SciPy - Working With Different File Formats



SciPy is versatile when it comes to working with different file formats. Beyond standard .mat, .npy and .npz formats SciPy offers support for other file types such as text files, CSV files, images and sound files which are commonly encountered in scientific computing, data analysis and machine learning.

Let's have a look at how to use SciPy with these various file formats in detail −

Text and CSV Files

Text and CSV files are among the most common formats for storing and exchanging tabular data. SciPy and NumPy provide efficient tools for reading from and writing to these formats by making it easy to handle datasets for scientific analysis and machine learning.

Reading Text and CSV Files

SciPy offers the scipy.io.loadtxt() and scipy.io.genfromtxt() functions for loading data from text and CSV files.

Using scipy.io.loadtxt()

loadtxt() is suitable for well-formatted numeric data with no missing values. It loads data directly into a NumPy array which can then be used for analysis. Here is the example of using the scipy.io.loadtxt() function −

 import numpy as np # Load data from a CSV file with a comma delimiter data = np.loadtxt('data.csv', delimiter=',') print(data) 

Following is the output of loading the text file data using the scipy.io.loadtxt() function −

 <Compressed Sparse Row sparse matrix of dtype 'int32' with 4 stored elements and shape (4, 4)> Coords Values (0, 0) 1 (1, 1) 2 (2, 2) 3 (3, 3) 4 

Using scipy.io.genfromtxt()

genfromtxt() is more versatile by handling missing values and various data types such as strings and floats. It's ideal for text files with inconsistent data. Below is the example which handles the missing values from the .csv file −

 import numpy as np # Load data, filling missing values with zero data = np.genfromtxt('/files/data_with_missing.csv', delimiter=',', filling_values=0) print(data) 

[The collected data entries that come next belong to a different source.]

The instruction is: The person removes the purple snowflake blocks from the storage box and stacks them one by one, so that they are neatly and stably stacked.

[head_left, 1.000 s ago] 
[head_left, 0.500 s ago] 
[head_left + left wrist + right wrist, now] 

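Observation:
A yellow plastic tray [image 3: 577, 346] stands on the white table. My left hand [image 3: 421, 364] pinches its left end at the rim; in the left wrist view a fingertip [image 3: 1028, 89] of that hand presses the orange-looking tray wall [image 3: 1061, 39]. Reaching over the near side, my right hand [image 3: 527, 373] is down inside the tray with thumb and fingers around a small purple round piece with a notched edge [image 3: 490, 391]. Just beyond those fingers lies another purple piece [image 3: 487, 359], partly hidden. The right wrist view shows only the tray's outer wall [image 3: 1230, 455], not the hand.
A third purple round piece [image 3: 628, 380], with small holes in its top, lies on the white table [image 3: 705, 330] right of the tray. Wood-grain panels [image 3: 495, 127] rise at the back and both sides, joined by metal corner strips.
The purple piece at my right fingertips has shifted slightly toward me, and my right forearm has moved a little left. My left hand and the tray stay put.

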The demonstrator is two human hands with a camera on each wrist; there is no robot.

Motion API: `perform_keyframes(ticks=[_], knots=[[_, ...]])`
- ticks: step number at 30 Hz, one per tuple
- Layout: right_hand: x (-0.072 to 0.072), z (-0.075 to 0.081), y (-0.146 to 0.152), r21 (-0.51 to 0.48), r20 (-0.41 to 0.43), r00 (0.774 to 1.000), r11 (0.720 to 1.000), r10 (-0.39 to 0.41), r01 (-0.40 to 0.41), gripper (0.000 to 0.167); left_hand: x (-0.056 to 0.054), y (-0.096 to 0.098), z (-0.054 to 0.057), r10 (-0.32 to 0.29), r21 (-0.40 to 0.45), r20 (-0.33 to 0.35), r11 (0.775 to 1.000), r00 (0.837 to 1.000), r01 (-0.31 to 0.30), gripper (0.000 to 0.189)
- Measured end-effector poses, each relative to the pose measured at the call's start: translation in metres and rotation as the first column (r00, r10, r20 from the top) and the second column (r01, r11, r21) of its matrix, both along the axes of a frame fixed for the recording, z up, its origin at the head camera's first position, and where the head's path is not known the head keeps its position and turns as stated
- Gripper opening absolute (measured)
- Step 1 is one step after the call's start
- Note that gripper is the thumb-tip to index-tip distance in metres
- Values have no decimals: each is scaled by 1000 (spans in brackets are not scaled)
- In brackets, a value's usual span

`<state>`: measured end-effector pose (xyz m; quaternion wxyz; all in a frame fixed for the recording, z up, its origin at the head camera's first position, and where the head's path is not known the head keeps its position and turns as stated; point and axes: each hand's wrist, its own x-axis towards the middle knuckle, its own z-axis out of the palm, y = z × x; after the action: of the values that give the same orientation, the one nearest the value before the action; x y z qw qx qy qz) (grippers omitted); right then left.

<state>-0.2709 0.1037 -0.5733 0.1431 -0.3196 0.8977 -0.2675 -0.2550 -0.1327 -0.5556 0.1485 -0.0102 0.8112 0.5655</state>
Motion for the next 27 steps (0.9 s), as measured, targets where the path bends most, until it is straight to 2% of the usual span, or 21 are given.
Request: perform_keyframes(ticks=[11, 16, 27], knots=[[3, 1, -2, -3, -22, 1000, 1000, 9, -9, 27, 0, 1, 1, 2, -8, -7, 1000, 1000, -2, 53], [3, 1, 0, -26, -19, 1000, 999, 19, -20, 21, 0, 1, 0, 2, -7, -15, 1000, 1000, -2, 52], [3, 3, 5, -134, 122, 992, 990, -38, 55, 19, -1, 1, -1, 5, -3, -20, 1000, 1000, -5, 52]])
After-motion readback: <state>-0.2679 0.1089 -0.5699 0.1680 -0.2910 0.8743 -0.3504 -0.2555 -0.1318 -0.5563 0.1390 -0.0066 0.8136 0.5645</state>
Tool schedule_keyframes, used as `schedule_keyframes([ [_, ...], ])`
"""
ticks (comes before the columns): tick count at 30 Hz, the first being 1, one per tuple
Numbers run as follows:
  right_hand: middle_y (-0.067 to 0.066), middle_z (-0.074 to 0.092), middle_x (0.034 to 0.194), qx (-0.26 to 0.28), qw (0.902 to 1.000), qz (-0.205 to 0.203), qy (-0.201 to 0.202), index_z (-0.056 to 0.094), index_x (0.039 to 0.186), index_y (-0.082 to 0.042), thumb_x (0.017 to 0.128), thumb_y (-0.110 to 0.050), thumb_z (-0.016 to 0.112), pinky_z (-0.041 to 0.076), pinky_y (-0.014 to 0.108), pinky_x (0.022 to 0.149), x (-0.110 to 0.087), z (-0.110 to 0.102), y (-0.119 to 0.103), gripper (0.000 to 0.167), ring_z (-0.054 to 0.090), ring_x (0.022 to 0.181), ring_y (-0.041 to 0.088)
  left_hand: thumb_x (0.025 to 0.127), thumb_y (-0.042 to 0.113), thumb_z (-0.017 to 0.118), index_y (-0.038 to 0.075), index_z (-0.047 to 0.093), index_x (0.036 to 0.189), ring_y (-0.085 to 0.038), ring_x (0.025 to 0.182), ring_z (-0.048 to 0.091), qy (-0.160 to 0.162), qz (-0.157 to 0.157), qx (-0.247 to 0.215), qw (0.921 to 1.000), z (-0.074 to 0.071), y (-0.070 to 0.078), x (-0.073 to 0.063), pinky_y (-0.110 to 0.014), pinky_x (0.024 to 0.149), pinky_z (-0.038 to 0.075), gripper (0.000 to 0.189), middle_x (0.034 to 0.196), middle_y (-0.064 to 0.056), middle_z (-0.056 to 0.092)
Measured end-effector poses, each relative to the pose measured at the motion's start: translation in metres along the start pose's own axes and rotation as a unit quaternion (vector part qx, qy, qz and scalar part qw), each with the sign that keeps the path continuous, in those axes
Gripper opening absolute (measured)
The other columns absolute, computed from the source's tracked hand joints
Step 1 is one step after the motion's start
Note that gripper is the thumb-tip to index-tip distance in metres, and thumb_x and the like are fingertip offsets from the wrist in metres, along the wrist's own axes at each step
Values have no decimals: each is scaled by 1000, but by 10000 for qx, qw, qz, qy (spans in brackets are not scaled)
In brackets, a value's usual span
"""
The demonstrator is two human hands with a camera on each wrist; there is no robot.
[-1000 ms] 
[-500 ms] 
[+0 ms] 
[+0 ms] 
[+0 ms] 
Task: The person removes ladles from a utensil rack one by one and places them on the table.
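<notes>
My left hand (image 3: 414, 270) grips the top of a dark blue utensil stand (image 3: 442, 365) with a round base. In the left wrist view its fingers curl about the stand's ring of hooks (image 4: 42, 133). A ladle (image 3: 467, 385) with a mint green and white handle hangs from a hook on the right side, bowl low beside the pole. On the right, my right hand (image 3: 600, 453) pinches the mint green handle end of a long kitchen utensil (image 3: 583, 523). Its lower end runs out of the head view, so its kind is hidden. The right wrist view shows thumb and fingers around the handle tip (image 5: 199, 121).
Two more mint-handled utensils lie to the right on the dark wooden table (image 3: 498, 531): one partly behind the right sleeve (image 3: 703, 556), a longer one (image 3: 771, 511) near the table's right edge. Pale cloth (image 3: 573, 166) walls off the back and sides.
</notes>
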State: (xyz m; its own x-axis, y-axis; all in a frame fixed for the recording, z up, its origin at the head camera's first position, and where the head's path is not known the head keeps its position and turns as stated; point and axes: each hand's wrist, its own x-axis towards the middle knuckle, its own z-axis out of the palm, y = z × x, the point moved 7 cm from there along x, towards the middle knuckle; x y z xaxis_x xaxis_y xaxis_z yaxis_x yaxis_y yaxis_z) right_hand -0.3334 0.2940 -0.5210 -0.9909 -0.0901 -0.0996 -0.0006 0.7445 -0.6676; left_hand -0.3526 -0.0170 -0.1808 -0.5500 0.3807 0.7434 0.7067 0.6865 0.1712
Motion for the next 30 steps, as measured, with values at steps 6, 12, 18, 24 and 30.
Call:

Following is the output of the handling the missing values using the scipy.io.genfromtxt() function −

 [[ 0. 0. 0. 0.] [ 0. 0. 0. 88.] [ 0. 27. 0. 92.] [ 0. 22. 0. 95.] [ 0. 0. 0. 70.]] 

Writing Text and CSV Files

SciPy itself doesnt provide direct functions for writing to text and CSV files so we typically rely on NumPys savetxt function or Pythons built-in CSV module.

Using NumPys savetxt with SciPy Data

np.savetxt() is versatile and supports writing arrays to text and CSV files by allowing control over delimiters, formatting and headers. Following is the example of using the savetxt() function of numpy with scipy data −

 import numpy as np # Sample 2D array data = np.array([[1, 2, 3], [4, 5, 6], [7, 8, 9]]) # Save as CSV with comma delimiter np.savetxt('/files/output.csv', data, delimiter=',', fmt='%d') print("The file has been updated") 

Following is the output of the writing data into the csv file −

 The file has been updated 

Working with Pandas for Advanced CSV Operations

For complex CSV files or files with headers and mixed data types then pandas is a useful library that offers additional features such as parsing dates and filtering columns by name. Here is the example which works with advanced csv operations −

 import pandas as pd # Reading a CSV file with headers df = pd.read_csv('/files/data.csv') # Writing a DataFrame to CSV df.to_csv('/files/pandas_output.csv', index=False) print("The file has been updated") 

Following is the output working with the pandas for advanced CSV operations −

 The file has been updated 

Image Files

SciPys scipy.ndimage and scipy.misc modules can handle image files. While scipy.misc has limited image capabilities, external libraries such as Pillow or imageio offer better support for reading and writing images which can be converted to NumPy arrays for use with SciPy.

Reading Images

We can use imageio or Pillow libraries to load images and convert them to NumPy arrays. Following is the example of loading images using the imageio −

 import imageio import numpy as np # Read an image image = imageio.v2.imread('/Images/2d_fft.jpeg') print(image.shape) # Check dimensions of the image array 

Here is the output of reading the image using the imageio library −

 (400, 1200, 3) 

Writing Images

For writing into an image i.e., to save an array as an image in Scipy, we can use the function imageio.imwrite. Here is the example which illustrates saving an array as an image with the help of imwrite() function −

 from imageio import imwrite import numpy as np image = np.array([ [[255, 0, 0], [255, 128, 0], [255, 255, 0], [128, 255, 0], [0, 255, 0]], [[0, 255, 128], [0, 255, 255], [0, 128, 255], [0, 0, 255], [128, 0, 255]], [[255, 0, 255], [128, 128, 128], [0, 0, 0], [128, 128, 128], [255, 0, 255]], [[128, 0, 255], [0, 0, 255], [0, 128, 255], [0, 255, 255], [0, 255, 128]], [[0, 255, 0], [128, 255, 0], [255, 255, 0], [255, 128, 0], [255, 0, 0]] ], dtype=np.uint8) # Save a NumPy array as an image imwrite('/Images/output.png', image) 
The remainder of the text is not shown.